Base Salary. The primary component of compensation of the Company’s executives is base salary. The base salary for the Company’s Chief Executive Officer is as set forth in his employment agreement (described below), The base salaries for the other named executive officers are recommended by the Chief executive Officer and approved by the Committee and are reviewed annually.

The base salary levels of the named executive officers in fiscal 2007 were established based upon: (i) the individual’s particular background and circumstances, including experience and skills, (ii) the Company’s knowledge of competitive factors within the industry in which it operates, (iii) the job responsibilities of the individual, (iv) the Company’s expectations as to the performance and contribution of the individual and the Committee’s judgment as to the individual’s potential future value to the Company, (v) prior year salary levels, (vi) length of service, and (vii) with respect to the base salary for the Company’s Chief Financial Officer, the Chief Executive Officer makes recommendations to the Compensation Committee based upon the profitability of the Company.

The base salary of the named executive officers is intended to provide a competitive base level of pay for the services they provide. The Company believes that the fixed base annual salary levels of the named executive officers helps the Company retain qualified executives and provide a measure of income stability for the named executive officers that may lessen potential pressures to take possibly excessive risks to achieve performance measures under incentive compensation arrangements.

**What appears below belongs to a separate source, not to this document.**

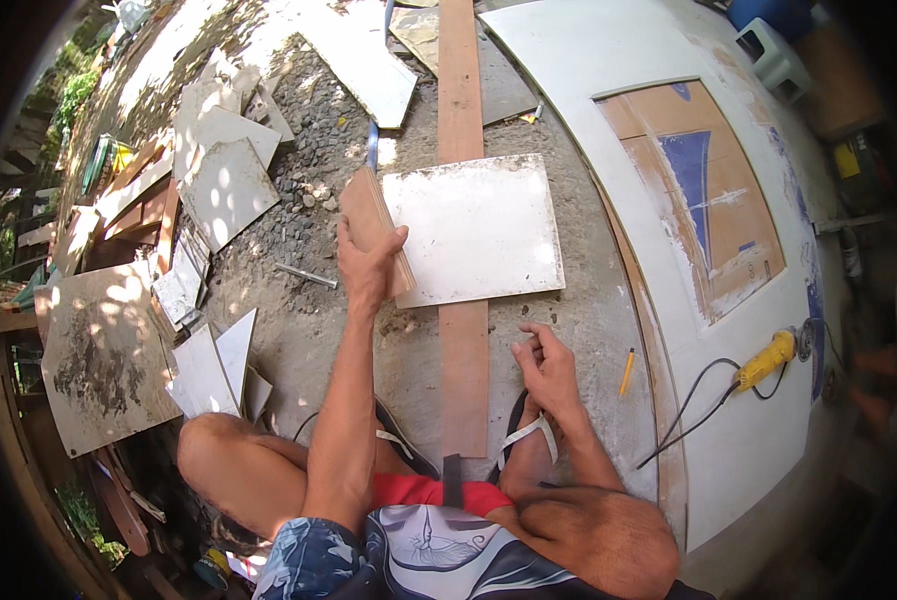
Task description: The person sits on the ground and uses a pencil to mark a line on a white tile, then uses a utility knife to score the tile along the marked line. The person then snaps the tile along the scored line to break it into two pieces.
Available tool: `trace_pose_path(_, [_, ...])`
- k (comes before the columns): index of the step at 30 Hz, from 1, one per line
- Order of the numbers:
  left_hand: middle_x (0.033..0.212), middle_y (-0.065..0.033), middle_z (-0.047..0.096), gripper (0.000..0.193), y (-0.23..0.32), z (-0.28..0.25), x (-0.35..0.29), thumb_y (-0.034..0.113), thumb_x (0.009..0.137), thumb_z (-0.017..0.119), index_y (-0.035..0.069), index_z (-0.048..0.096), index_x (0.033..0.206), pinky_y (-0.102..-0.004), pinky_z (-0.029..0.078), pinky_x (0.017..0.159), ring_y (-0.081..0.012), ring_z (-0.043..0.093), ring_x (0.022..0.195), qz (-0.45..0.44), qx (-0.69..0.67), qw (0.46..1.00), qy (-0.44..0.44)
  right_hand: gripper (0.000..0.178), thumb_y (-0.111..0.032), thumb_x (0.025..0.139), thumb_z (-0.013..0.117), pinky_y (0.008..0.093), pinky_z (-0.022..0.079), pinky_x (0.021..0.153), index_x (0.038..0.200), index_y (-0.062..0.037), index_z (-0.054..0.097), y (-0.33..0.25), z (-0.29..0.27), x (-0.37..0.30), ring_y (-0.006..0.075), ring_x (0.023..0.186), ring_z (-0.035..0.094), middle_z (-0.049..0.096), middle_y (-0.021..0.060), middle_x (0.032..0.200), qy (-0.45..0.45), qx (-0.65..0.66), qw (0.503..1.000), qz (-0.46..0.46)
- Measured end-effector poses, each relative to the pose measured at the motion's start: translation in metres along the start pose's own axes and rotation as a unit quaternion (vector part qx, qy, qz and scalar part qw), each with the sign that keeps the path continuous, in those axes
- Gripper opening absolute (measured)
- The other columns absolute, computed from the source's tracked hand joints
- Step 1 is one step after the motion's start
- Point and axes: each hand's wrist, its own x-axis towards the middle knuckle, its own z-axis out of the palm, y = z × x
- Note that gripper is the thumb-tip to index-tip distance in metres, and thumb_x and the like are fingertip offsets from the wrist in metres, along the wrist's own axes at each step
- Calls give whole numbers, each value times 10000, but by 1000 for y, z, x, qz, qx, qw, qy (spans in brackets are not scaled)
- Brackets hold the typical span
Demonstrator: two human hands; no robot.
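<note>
My left hand is closed round a brown piece of wood with a layered, plywood-like edge. I hold it tilted at the left edge of a white rectangular board with worn, dirty edges; whether the two touch, I cannot tell. The board lies flat across a long brown plank that runs away from me between my feet. To the right of the plank, my right hand hovers over my right foot with fingers loosely bent and apart, holding nothing.
On the right lies a large white panel with cardboard in its opening and a yellow angle grinder with a cord. A yellow pencil and a metal rod rest on the ground. Broken board pieces and gravel spread leftward.
</note>
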Motion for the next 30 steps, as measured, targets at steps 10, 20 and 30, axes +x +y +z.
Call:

Bonus. All of the named executive officers are eligible for a bonus. In addition, certain officers who are viewed as having an opportunity to directly and substantially contribute to achievement of our short-term objectives are eligible to receive bonus compensation. Bonuses reward the named executive officers for achieving Company financial performance objectives and for demonstrating individual leadership. The Board believes that by providing a positive incentive and cash rewards, bonuses play an integral role in motivating and retaining qualified executives. A compensation structure of base salary and bonus opportunity for named executive officers generally represents a reasonable combination of fixed salary compared to variable incentive pay opportunity and reflects the Company’s goal of retaining and motivating the named executive officers. The Company’s strong fiscal 2007 results were considered in of determining the level of the bonus awards paid to executives for fiscal 2007. Mr. Grossblatt’s employment agreement, described below, stipulates his annual bonus program. Eligibility to receive bonuses for other named executive officers is based on the recommendation of the Chief Executive Officer to the Compensation Committee.

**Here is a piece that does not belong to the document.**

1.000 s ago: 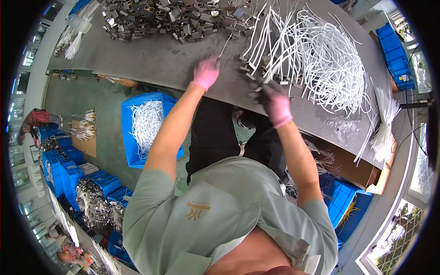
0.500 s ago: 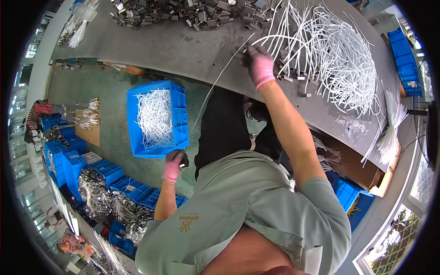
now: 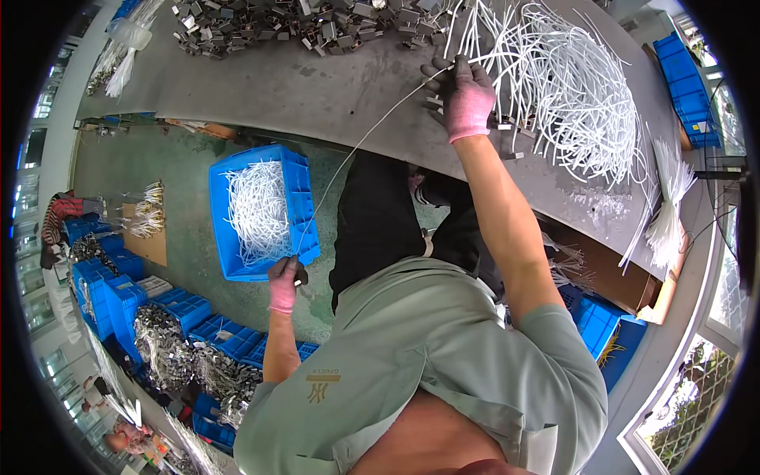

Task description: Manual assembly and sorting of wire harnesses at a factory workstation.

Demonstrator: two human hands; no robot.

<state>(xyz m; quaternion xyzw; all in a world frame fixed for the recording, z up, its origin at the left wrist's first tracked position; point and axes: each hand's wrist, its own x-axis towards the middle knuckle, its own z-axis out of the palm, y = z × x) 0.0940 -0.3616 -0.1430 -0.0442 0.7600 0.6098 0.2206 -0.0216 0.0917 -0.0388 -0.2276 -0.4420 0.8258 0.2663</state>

Equity Incentives. The Company uses grants of stock options to its key employees and executive officers to more closely align the interests of such employees and officers with the interests of its shareholders. The Board believes that this policy created an incentive for key employees and executive officers to maximize shareholder value, primarily through growth and return on invested capital. The amount and nature of prior awards are generally considered in determining any new equity incentive awards for executive officers, although other factors, such as the need to retain experienced managers, are also considered. For the fiscal year ended March 31, 2007, and prior years, stock options have been issued to employees as recommended by the Chief Executive Officer and approved by the Compensation Committee.
 
A summary of the options held by our executive officers is provided in the “Outstanding Equity Awards at Fiscal Year-End Table” listed below. No options were granted to named executive officers in 2007.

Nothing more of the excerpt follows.